**WORK TO BE COMPLETED**
Return only the lines from the start of the records through the line that contains "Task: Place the", inclusive; leave out all pictures.

**LISTED RECORDS**
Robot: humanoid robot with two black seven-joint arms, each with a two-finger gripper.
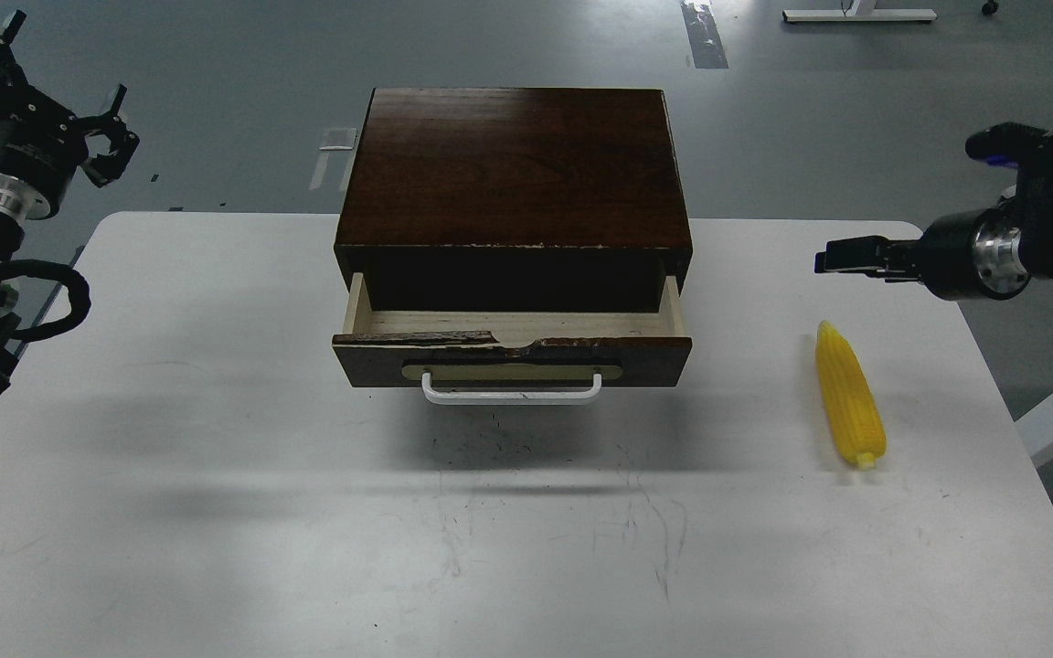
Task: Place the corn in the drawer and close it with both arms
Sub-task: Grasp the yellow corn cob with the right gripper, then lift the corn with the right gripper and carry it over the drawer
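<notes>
The near part of the white desk [216, 548] is bare but for faint scuff marks and soft shadows. Farther in, toward the right edge, the corn [846, 395] lies flat on the desk, lengthwise away from the viewer, its pointed tip at the far end and its blunt end nearest. It is well apart from the drawer [513, 358] and touches nothing else.

At the desk's middle the drawer stands pulled partway out of a dark brown cabinet [513, 164]. Its front has a chipped top edge and a white handle [511, 391] on a tan oval plate. The pale wood inside shows as a narrow strip; the rest lies in shadow under the cabinet top.

The right hand [842, 257] hovers above the desk's right edge, just beyond the corn's tip, pointing left toward the cabinet; it is seen side-on and dark, so I cannot tell how wide it stands. The left hand [111, 137] hangs off the desk's far left corner, well apart from the drawer, its clawed fingers spread open and holding nothing.

Beyond lies grey floor [216, 55].
</notes>
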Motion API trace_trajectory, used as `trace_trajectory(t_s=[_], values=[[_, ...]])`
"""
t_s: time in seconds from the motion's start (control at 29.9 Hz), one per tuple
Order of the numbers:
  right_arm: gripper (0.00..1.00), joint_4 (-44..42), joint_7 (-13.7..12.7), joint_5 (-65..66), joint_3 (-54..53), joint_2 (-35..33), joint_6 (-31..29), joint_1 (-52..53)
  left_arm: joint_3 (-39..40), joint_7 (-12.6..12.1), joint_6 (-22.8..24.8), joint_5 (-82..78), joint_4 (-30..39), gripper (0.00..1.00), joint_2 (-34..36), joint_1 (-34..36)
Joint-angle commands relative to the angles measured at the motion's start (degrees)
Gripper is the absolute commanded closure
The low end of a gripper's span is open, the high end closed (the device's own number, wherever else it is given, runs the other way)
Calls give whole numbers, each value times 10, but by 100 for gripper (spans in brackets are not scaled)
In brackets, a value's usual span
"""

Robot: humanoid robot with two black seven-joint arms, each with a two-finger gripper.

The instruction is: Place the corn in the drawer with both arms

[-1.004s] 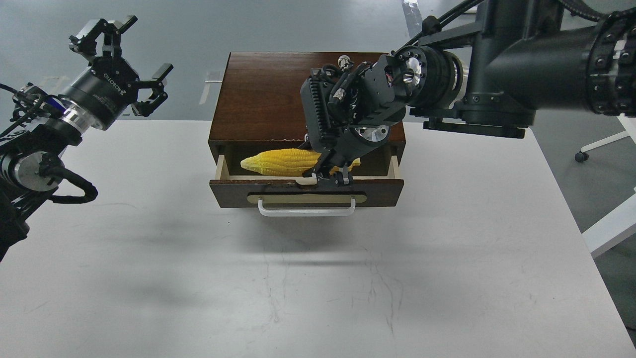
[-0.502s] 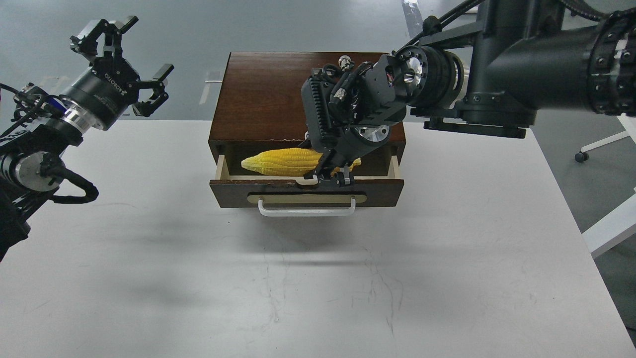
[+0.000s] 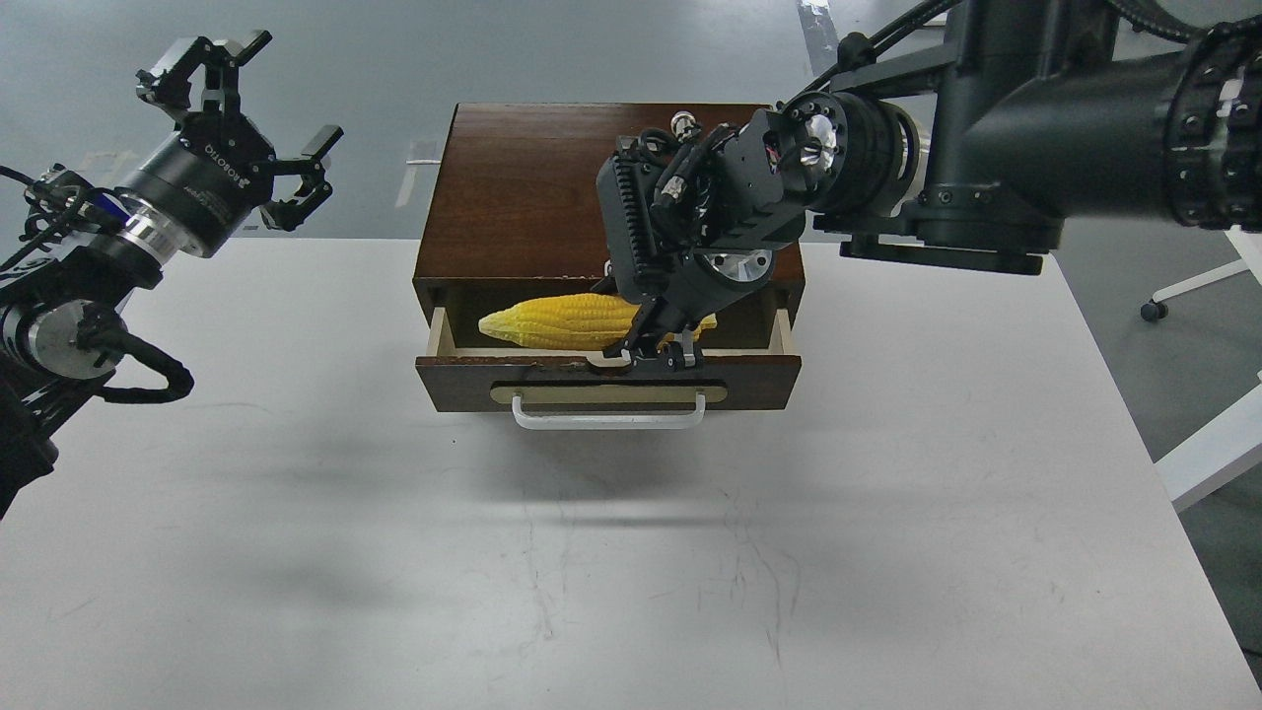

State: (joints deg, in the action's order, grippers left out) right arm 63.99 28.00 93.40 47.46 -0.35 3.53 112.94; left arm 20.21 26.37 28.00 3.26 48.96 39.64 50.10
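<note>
The dark brown wooden box (image 3: 523, 187) stands at the table's far middle with its drawer (image 3: 759, 380) pulled partly open. The yellow corn (image 3: 557, 320) lies lengthwise in the drawer opening, tapered tip to the left. My right gripper (image 3: 656, 345) reaches down from the right and its fingers are closed around the corn's thick right end, which it hides. My left gripper (image 3: 246, 118) is open and empty, raised above the table's far left corner, well away from the box.
The drawer's white bar handle (image 3: 608, 419) faces me. The white table (image 3: 592, 572) stretches in front of the box. White furniture legs (image 3: 1198, 286) stand off the table's right edge. My right arm's thick links hang over the box's right half.
Almost nothing has moved. The right gripper stays on the corn in the drawer opening, and the left gripper has only shifted very slightly.
</note>
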Motion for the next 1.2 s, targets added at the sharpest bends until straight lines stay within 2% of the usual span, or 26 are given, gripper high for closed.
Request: trace_trajectory(t_s=[0.0, 0.7, 0.9, 0.97, 1.07, 1.17], values=[[42, 0, 0, -1, 0, 0, 0, 0, 0, 1, 0, 0, 0, 2, 0, 0], [42, 0, 0, -10, -2, 0, 0, 2, 6, -1, 0, 0, 0, 2, 0, 0], [41, 2, 0, -92, -7, -14, 0, 7, 6, 0, 0, 0, 0, 2, -1, 0], [31, 3, 0, -151, -14, -29, 0, 8, 6, 0, 0, 0, 0, 2, -1, 0], [23, 3, 0, -222, -27, -49, -4, 8, 6, 0, 0, 0, 0, 2, -1, -1], [9, 3, 0, -290, -32, -69, -5, 4, 6, 0, 0, -1, 0, 2, -2, -1]])
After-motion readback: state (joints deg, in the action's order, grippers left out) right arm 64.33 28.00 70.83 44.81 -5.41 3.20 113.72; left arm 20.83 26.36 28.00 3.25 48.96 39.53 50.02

**ANSWER**
Robot: humanoid robot with two black seven-joint arms, each with a two-finger gripper.
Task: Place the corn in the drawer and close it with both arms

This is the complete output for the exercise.